Problem to work on:
From the listing below, retype exactly the line holding "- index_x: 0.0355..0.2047", the line holding "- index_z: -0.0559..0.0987", and the lines between them; skip everything else.

Material provided:
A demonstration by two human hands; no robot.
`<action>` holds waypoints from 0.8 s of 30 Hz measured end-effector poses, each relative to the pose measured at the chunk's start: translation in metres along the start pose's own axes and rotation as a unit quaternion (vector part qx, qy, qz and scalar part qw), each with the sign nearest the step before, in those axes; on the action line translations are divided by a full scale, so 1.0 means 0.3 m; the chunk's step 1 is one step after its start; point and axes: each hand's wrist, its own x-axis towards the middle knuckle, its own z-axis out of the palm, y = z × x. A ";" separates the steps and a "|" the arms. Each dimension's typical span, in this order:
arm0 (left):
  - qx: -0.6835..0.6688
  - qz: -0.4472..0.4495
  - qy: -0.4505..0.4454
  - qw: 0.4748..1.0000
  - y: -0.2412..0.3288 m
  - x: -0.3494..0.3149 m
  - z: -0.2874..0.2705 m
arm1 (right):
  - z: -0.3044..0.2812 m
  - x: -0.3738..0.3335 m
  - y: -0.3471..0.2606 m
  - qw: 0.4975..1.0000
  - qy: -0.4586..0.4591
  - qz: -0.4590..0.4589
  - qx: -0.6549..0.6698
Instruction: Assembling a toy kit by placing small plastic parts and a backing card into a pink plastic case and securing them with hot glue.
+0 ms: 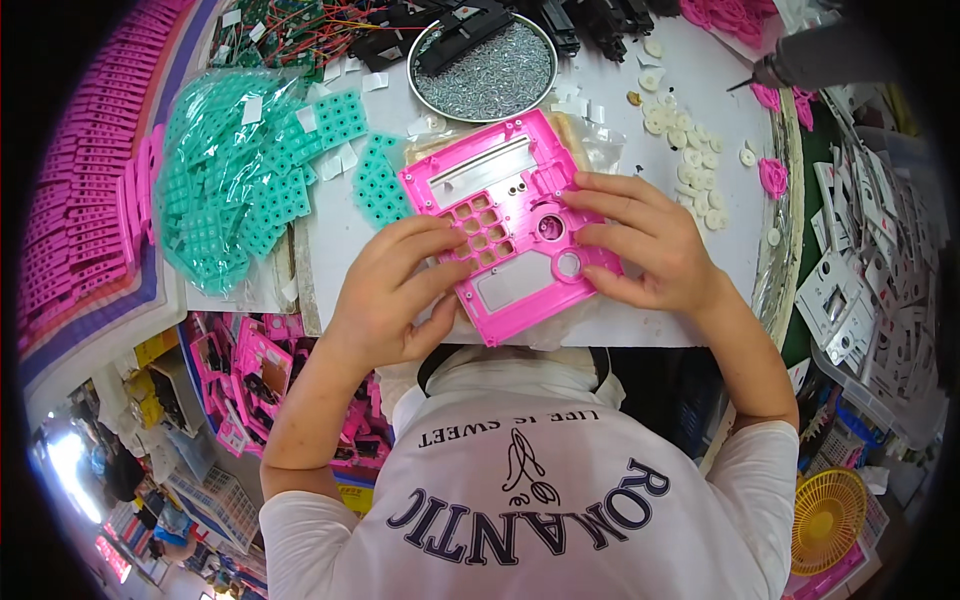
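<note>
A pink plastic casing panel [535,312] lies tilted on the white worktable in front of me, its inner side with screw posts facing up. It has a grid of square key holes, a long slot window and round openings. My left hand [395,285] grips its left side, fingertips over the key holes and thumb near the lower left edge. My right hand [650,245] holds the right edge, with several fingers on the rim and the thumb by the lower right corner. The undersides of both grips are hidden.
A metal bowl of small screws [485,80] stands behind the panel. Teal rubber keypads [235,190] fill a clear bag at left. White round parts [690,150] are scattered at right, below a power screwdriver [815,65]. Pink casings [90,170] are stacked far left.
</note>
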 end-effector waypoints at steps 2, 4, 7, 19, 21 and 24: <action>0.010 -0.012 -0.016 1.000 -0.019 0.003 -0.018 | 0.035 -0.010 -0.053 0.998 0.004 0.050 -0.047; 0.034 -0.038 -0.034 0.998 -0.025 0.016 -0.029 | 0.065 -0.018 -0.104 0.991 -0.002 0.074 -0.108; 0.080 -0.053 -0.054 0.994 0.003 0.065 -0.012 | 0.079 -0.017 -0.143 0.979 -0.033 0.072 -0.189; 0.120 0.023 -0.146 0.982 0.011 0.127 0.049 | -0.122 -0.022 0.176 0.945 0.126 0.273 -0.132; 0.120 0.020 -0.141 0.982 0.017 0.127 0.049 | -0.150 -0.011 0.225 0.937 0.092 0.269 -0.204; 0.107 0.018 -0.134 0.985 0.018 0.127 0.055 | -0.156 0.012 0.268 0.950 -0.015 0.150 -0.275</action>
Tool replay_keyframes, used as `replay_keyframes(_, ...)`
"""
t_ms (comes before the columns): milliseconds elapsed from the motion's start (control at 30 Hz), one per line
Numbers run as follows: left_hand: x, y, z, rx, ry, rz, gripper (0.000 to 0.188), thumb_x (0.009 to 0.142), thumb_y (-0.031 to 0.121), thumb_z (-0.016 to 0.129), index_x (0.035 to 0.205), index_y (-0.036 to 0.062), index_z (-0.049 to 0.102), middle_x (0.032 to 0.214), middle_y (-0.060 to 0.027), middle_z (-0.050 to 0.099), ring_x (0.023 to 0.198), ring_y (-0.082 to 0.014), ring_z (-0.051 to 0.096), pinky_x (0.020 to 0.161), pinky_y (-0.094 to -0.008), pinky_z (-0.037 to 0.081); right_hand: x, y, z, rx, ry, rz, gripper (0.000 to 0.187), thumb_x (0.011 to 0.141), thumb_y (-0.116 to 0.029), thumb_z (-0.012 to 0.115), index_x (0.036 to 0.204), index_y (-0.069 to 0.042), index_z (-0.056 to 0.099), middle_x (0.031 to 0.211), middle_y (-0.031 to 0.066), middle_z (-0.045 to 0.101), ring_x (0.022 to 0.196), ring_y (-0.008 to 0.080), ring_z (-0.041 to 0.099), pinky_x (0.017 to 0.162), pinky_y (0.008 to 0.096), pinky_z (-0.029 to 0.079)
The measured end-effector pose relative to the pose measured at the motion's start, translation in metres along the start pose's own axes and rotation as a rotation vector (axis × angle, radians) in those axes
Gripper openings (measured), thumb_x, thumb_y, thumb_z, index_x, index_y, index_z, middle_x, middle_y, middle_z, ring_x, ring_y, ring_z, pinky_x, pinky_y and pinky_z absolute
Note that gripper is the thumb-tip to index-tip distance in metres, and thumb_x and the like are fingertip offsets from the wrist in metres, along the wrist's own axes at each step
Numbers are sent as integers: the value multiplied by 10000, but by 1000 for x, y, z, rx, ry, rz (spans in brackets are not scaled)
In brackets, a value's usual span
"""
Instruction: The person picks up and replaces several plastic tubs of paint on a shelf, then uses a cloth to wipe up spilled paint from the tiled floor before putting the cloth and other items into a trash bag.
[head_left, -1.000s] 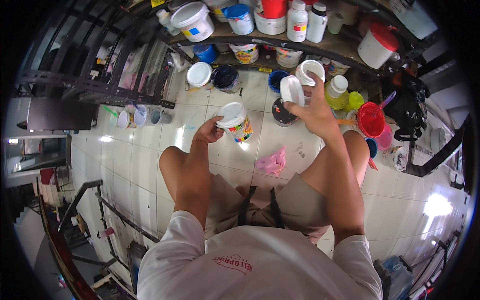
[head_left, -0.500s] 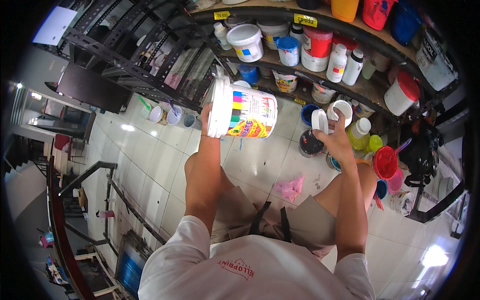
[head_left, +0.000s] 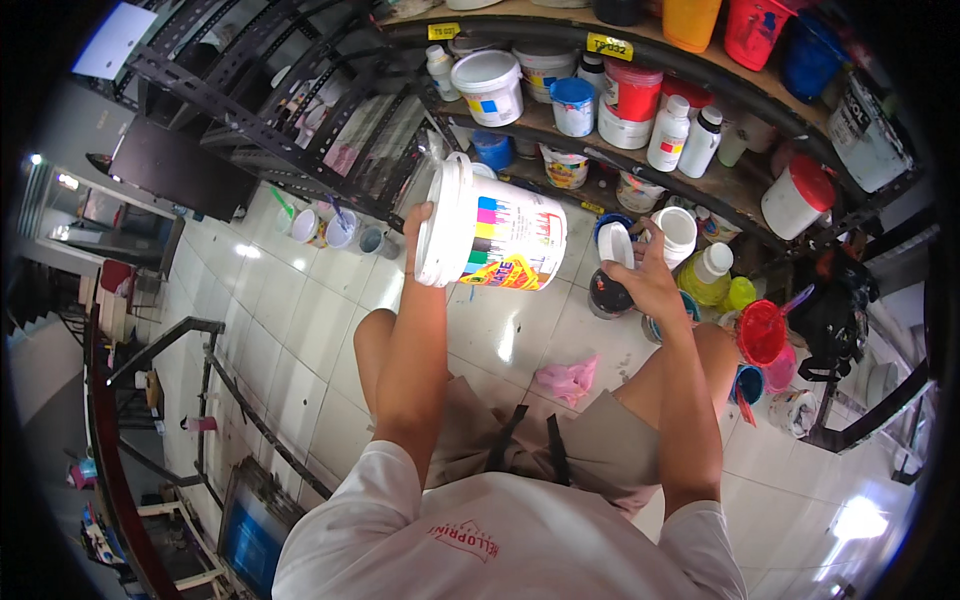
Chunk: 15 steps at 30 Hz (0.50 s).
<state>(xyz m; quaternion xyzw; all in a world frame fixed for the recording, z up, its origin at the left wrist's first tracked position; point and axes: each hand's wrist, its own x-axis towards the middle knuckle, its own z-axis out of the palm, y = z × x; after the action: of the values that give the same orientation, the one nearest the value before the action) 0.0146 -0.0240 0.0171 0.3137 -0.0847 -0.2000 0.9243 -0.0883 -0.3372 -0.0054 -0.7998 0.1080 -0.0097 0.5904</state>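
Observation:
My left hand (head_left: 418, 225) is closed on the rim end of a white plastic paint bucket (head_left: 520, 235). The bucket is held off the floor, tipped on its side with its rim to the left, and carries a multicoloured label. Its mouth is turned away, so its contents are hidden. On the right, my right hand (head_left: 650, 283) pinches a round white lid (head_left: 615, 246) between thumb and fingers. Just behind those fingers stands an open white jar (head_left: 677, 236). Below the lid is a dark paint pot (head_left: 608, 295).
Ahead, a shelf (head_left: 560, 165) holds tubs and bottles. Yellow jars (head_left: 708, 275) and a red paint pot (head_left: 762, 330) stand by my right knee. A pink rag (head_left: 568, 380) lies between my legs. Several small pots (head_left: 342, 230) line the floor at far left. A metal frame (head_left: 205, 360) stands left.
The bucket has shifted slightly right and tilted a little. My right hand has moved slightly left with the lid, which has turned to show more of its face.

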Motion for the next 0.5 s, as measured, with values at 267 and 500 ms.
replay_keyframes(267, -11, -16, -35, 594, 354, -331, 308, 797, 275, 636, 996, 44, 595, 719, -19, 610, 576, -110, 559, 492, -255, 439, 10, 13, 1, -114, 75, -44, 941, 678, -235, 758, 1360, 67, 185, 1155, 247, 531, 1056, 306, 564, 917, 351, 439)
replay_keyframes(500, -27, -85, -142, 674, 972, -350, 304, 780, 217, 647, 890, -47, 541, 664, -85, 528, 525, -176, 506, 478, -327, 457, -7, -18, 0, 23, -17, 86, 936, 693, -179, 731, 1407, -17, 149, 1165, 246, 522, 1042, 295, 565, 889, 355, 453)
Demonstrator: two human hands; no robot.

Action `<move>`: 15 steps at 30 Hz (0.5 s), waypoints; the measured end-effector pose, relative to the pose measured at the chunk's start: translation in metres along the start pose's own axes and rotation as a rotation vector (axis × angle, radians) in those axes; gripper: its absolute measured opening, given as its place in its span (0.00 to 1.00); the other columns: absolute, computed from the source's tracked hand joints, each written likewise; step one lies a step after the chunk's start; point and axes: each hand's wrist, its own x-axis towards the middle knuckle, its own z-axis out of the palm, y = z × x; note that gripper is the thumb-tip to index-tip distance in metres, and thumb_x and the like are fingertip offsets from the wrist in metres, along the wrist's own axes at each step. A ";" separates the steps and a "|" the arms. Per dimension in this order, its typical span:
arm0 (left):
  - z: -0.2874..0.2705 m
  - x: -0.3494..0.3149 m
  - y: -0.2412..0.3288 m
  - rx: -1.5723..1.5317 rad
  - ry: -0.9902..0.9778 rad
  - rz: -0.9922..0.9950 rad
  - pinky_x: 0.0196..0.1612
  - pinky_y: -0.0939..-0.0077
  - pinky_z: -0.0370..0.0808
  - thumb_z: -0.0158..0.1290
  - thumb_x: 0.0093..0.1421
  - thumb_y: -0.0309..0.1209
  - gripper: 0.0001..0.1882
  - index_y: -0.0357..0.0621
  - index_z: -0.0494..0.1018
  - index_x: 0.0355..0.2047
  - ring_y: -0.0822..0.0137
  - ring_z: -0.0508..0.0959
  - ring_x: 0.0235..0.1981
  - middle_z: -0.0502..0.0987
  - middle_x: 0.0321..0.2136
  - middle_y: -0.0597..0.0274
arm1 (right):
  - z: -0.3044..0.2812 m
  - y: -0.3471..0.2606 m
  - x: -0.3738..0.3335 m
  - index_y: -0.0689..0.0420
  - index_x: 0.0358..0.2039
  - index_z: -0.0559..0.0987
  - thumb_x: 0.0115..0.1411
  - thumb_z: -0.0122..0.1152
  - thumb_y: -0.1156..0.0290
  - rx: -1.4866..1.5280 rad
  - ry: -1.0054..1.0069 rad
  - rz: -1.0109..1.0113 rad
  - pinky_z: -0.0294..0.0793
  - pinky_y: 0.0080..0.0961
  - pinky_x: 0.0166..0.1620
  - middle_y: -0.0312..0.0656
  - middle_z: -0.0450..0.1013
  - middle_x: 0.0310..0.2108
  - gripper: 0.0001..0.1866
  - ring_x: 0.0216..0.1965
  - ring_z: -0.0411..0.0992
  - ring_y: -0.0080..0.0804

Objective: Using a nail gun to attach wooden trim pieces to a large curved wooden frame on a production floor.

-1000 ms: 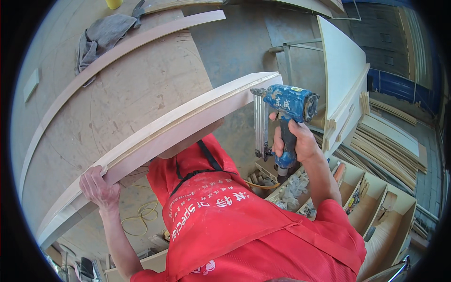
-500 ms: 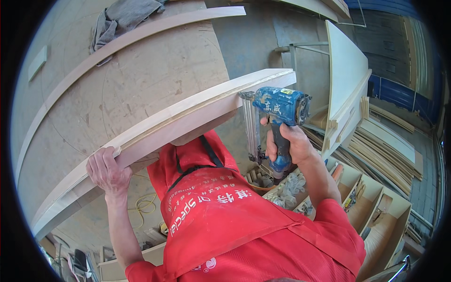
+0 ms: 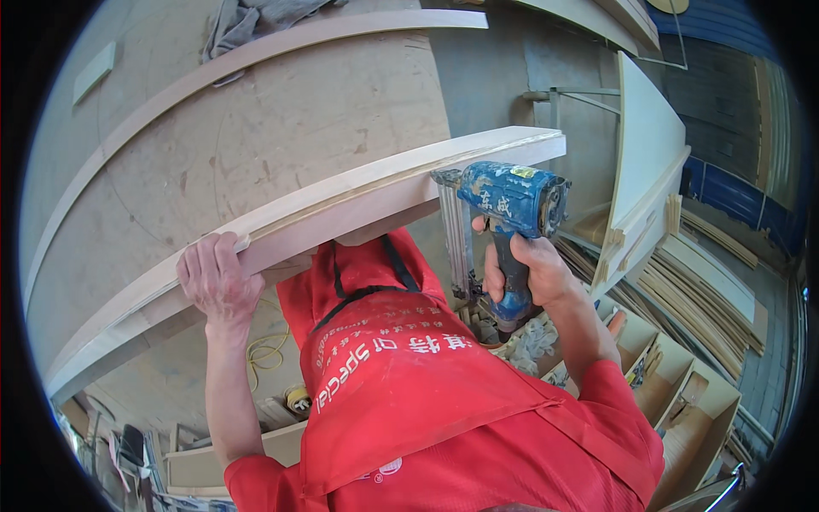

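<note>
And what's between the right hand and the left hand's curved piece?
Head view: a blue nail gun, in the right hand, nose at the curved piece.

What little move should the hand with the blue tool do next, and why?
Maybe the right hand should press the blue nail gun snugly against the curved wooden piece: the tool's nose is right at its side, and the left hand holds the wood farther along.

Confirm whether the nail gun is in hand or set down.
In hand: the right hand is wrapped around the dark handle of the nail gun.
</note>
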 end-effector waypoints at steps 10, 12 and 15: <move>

Solution to this task:
  - index_x: 0.0355..0.2047
  - ring_y: -0.0822..0.0137
  - ring_z: -0.0508..0.0959
  - ring_x: 0.0235..0.1981
  - middle_z: -0.0502..0.0987
  - middle_x: 0.0321..0.2136
  - middle_y: -0.0597..0.0274
arm1 (right):
  - z: -0.3044..0.2812 m
  - y: -0.3471..0.2606 m
  - x: -0.3738..0.3335 m
  - index_y: -0.0689..0.0420
  - index_x: 0.0358..0.2039
  - index_z: -0.0559..0.0987

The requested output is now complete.